Looks fantastic!!!!! 

When's the smoke gonna roll?

BTW..... I got nothing done at all this weekend on my rig. 5 weeks to go, Hope I make it.


----------



## calebstringer (Mar 8, 2011)

ive got more pics to update...too beat to upload them.  got the doors hung and sealed.  hope to wrap it up and get the latches, shelves, ball valve, and exhaust in tomorrow.  That will get it useable for the party im hosting this weekend.  after that, it will be back in the shop for hours of finish welding/grinding on the outside to get it ready for a coat of color.  Im actually going to put truck bedliner on it.  helps hide some of my flaws.  lol!


----------



## tom37 (Mar 8, 2011)

I think it looks great man. 

A while back I was reading a clone thread over on the prairie site where the guy used staniless for the skins.

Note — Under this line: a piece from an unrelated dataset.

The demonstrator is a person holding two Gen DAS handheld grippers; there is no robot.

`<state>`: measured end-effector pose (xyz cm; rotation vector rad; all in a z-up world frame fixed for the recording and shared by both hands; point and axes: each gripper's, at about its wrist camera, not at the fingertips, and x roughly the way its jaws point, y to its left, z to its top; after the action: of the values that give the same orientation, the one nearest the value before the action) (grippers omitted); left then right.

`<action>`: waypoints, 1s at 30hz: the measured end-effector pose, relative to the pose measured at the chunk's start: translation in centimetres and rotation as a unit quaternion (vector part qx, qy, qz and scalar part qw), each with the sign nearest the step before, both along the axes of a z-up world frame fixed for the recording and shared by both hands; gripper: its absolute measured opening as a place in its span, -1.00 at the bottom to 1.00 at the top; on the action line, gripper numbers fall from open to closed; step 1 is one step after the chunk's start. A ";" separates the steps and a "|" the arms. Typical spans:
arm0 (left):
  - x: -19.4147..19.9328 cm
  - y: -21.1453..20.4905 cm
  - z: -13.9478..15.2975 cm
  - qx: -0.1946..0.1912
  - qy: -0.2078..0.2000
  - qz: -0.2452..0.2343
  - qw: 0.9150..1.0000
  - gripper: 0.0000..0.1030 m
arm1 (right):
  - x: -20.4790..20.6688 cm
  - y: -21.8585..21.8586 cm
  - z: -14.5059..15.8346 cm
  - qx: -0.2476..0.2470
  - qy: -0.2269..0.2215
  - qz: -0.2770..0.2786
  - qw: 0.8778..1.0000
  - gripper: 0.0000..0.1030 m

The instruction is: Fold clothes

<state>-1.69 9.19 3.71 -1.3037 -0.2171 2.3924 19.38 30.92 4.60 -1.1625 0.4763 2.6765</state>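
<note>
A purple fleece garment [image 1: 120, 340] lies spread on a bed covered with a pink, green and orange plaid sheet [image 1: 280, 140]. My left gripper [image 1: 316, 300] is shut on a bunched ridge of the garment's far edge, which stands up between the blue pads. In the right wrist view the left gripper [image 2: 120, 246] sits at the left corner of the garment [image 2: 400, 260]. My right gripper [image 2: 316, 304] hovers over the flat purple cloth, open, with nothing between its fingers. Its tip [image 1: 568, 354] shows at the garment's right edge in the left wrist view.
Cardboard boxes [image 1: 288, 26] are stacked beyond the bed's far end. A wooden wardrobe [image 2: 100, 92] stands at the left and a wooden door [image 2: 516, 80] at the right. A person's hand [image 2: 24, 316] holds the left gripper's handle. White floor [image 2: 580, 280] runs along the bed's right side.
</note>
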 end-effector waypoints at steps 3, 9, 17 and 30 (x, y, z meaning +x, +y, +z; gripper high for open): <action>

Then he polished it to a mirror finish, OMG that was cool looking when he was finished. Tons of work tho.

Your gonna have to keep us up to date on the maiden voyage this weekend.


----------



## calebstringer (Mar 12, 2011)




----------



## calebstringer (Mar 12, 2011)




----------



## calebstringer (Mar 12, 2011)

first smoke!

ran great! ran it up to 365 but shut it down cuz i started to  blow some spot welds on my exterior panel.  lol!

anyways, ill get more pics today when she's fired up for cooking! ive got 30lbs of pork shoulder, 25lbs of brisket, 20 lbs of chicken, and about 10 lbs of baked beans to cook for tomorrow.  yum!


----------



## tom37 (Mar 12, 2011)

You run it much higher then that and its gonna be like cooking in a microwave. LOL

Nice work, can't wait to see it all polished up and shining like a diamond.


----------



## andrew82 (Mar 19, 2011)

Man that's a serious piece of equipment!


----------



## calebstringer (Mar 20, 2011)

Tom37 said:


> You run it much higher then that and its gonna be like cooking in a microwave. LOL
> 
> Nice work, can't wait to see it all polished up and shining like a diamond.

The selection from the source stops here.